The high-level policy thinking takes place at the Senator’s office at 33rd and Hudson while the policy in practice comes through working in community organizations like the Denver School of Science and Technology and the Denver Office of Children’s Affairs. Six weeks is a short amount of time, so fellows are assigned a reading list prior to their arrival in an effort to get them up-to-speed on Colorado’s policy developments. In addition, local policy experts are available to provide ideas and serve as a resource to the fellows throughout the summer.
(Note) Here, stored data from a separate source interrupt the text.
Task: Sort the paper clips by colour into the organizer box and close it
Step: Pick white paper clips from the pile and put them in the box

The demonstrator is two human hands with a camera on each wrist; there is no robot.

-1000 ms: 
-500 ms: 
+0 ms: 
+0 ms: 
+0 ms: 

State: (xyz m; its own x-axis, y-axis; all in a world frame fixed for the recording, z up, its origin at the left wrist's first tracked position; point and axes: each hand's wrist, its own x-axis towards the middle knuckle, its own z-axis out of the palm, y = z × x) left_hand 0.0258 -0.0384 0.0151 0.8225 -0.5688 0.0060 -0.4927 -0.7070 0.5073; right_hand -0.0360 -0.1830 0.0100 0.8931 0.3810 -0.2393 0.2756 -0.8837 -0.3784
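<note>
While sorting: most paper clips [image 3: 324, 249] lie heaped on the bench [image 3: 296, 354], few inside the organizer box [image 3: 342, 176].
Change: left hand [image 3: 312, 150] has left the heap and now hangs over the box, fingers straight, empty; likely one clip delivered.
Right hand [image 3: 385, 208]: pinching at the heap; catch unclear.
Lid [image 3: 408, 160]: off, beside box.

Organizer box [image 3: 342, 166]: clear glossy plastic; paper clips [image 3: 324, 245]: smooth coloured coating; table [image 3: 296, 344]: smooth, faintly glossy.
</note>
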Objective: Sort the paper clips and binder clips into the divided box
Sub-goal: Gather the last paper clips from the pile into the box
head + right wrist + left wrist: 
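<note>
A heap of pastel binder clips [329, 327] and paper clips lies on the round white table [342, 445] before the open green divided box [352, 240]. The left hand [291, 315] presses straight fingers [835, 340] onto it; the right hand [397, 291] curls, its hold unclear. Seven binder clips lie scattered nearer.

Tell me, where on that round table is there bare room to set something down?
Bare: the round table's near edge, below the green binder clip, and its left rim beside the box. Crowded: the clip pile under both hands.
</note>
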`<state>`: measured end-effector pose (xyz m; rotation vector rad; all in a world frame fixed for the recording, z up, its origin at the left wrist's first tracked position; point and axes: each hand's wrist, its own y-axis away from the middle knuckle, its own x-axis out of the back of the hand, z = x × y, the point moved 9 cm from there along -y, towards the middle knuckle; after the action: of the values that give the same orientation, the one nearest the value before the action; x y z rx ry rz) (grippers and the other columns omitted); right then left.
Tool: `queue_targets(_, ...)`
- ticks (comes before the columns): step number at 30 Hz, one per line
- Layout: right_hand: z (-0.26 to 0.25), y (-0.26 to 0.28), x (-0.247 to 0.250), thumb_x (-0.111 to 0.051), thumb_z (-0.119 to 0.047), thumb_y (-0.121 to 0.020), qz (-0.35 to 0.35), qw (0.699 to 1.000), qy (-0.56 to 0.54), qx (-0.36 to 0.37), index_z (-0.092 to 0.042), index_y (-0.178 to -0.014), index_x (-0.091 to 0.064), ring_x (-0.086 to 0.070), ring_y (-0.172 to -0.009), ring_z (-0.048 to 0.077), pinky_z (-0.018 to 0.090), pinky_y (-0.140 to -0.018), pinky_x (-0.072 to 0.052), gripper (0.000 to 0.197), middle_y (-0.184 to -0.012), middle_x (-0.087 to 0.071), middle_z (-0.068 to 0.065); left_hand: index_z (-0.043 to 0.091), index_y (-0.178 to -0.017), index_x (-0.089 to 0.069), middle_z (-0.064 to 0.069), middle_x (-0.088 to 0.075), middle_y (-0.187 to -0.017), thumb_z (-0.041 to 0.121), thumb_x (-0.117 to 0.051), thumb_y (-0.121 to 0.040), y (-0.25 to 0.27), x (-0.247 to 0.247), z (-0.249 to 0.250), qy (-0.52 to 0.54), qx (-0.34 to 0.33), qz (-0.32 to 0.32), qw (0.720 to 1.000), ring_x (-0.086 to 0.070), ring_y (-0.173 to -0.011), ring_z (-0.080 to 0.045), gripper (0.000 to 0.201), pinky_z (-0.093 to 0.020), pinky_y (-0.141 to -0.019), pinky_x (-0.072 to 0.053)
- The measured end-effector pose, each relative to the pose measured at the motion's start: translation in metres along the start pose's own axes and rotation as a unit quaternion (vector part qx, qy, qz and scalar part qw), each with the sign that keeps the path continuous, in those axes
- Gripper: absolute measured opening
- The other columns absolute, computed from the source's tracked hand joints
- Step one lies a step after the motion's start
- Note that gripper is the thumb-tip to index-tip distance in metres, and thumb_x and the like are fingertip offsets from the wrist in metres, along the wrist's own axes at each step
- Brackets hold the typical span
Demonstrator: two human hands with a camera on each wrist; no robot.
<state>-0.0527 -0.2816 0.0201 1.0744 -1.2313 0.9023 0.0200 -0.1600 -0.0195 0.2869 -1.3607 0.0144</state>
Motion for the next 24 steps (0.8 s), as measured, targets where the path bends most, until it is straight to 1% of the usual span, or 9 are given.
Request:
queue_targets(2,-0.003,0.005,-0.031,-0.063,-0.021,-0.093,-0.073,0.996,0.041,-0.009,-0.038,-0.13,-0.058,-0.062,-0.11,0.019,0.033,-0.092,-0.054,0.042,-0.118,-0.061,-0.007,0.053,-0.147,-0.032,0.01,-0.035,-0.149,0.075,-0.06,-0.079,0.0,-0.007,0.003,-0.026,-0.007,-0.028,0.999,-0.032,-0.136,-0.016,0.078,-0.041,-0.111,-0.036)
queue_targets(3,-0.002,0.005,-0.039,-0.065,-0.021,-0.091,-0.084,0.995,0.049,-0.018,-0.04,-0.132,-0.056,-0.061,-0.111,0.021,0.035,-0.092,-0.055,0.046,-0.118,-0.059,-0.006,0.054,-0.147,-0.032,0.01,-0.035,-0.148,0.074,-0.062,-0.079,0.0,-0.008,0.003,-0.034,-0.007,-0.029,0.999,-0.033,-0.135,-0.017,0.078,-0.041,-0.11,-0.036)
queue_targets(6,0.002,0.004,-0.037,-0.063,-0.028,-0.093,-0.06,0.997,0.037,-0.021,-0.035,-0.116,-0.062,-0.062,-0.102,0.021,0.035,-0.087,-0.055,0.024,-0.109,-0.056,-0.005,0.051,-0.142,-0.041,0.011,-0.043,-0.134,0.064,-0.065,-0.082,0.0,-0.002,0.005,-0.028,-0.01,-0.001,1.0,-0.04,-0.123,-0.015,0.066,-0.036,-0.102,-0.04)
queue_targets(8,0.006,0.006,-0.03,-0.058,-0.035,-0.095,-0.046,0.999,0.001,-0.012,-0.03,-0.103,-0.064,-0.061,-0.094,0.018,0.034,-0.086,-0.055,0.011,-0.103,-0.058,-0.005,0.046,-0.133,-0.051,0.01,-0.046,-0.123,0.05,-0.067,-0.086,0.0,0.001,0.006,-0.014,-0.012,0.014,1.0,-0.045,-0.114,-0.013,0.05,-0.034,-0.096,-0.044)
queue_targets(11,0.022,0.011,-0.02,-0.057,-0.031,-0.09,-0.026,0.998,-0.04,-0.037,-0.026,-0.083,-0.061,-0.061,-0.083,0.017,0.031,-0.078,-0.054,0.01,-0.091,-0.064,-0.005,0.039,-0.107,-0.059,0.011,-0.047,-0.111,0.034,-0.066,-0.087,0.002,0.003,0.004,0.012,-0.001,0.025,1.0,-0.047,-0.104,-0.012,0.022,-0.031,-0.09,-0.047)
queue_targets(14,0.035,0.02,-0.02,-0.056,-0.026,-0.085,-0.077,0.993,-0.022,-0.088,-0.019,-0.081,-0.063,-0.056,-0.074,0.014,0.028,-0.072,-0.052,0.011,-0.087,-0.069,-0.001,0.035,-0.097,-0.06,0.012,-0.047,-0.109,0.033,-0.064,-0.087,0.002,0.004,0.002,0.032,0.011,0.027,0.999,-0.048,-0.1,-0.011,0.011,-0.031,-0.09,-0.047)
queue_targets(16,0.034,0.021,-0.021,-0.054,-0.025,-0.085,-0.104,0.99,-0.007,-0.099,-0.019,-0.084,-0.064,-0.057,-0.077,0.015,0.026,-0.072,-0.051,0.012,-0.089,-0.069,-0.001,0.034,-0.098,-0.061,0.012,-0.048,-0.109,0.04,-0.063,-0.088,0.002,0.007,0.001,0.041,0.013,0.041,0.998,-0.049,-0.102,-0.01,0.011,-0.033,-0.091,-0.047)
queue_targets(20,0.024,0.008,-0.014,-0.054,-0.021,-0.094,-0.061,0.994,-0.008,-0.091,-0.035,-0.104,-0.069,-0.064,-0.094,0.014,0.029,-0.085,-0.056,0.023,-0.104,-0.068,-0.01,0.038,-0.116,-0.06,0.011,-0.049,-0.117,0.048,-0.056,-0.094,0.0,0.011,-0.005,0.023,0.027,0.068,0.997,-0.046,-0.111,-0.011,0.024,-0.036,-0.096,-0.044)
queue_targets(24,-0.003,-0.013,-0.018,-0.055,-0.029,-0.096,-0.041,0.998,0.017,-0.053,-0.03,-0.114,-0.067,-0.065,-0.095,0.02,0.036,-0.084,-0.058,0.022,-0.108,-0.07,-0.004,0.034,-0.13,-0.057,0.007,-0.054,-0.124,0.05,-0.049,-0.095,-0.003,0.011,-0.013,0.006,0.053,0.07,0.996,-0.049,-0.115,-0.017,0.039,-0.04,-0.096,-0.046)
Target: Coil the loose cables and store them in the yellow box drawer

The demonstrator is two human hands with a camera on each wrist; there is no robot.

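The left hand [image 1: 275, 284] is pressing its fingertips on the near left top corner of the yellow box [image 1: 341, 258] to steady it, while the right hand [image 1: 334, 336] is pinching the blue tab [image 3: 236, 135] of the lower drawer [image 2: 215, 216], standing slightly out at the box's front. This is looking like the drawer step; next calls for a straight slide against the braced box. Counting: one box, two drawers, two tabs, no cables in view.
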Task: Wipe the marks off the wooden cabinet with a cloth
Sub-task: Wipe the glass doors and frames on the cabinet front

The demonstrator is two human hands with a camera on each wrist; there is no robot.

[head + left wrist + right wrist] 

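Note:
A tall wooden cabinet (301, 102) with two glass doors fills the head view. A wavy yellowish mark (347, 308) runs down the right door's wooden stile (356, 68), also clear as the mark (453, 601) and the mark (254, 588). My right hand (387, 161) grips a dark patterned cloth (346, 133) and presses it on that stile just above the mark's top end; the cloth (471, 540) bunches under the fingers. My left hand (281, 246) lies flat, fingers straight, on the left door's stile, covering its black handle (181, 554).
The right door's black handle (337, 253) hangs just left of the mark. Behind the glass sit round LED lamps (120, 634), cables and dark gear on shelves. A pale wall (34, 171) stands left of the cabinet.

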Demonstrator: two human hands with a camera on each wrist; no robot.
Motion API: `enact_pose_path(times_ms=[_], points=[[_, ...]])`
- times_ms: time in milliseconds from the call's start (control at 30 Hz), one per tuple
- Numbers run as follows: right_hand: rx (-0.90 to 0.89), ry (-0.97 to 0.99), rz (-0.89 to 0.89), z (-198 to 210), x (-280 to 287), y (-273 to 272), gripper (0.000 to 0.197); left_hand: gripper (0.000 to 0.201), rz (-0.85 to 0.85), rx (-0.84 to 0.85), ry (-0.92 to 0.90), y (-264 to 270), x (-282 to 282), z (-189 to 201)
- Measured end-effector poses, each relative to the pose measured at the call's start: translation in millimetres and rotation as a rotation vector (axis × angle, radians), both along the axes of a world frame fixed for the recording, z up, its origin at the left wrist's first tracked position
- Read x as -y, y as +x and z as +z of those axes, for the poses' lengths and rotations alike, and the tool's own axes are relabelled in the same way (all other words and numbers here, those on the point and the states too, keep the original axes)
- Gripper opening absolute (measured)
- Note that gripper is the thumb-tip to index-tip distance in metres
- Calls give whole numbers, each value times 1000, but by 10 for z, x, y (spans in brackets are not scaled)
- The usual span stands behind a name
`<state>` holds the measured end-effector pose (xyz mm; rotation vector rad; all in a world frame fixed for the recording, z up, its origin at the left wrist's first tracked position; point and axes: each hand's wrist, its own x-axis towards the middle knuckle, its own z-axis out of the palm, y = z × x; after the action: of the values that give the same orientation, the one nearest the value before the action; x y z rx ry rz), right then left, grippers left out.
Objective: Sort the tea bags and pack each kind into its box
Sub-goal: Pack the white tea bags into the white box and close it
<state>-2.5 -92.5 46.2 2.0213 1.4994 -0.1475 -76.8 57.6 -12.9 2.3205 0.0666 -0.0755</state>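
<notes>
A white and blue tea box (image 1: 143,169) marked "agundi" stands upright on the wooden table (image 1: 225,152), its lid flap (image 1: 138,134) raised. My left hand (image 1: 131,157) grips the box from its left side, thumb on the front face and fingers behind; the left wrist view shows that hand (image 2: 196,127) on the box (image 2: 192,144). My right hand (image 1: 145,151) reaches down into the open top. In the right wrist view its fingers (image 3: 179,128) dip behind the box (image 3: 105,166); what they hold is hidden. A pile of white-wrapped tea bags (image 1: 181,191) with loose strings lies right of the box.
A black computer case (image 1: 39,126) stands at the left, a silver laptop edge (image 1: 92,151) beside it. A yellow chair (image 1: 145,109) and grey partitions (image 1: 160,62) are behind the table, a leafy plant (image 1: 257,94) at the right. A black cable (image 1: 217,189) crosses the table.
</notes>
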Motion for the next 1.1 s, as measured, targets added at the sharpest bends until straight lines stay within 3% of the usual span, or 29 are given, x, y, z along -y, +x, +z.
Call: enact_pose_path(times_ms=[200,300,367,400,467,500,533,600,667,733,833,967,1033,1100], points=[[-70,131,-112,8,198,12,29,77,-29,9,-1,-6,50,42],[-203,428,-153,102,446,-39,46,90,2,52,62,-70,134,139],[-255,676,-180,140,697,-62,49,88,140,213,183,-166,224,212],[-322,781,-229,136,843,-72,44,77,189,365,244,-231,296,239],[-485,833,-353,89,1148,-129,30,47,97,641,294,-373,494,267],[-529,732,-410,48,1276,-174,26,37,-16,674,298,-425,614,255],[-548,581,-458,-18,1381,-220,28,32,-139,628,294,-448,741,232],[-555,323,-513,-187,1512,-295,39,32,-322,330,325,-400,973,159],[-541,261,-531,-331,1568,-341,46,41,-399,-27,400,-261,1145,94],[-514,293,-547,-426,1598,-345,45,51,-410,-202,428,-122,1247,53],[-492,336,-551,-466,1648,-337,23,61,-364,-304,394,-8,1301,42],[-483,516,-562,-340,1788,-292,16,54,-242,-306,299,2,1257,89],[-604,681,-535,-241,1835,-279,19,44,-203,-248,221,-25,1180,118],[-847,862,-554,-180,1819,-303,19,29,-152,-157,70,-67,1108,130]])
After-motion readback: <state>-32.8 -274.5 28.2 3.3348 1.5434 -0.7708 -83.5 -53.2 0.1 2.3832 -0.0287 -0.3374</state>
The program is tweaked slightly every year. Last year, for instance, eight fellows with an interest in city-level policy went to Memphis to study under City Councilman Lee Harris, a friend of Johnston’s from Yale Law School. Of the 53 program alumni from the first two years of the program: 18 have either graduated from or begun attending law or policy school; 10 have accepted a full-time policy position in education; 10 have remained in Denver; three applied for and were accepted into Harvard’s 2013 Doctorate of Educational Leadership Program; three are establishing education related non-profit organizations; two are becoming school leaders; and one is running for school board in Atlanta.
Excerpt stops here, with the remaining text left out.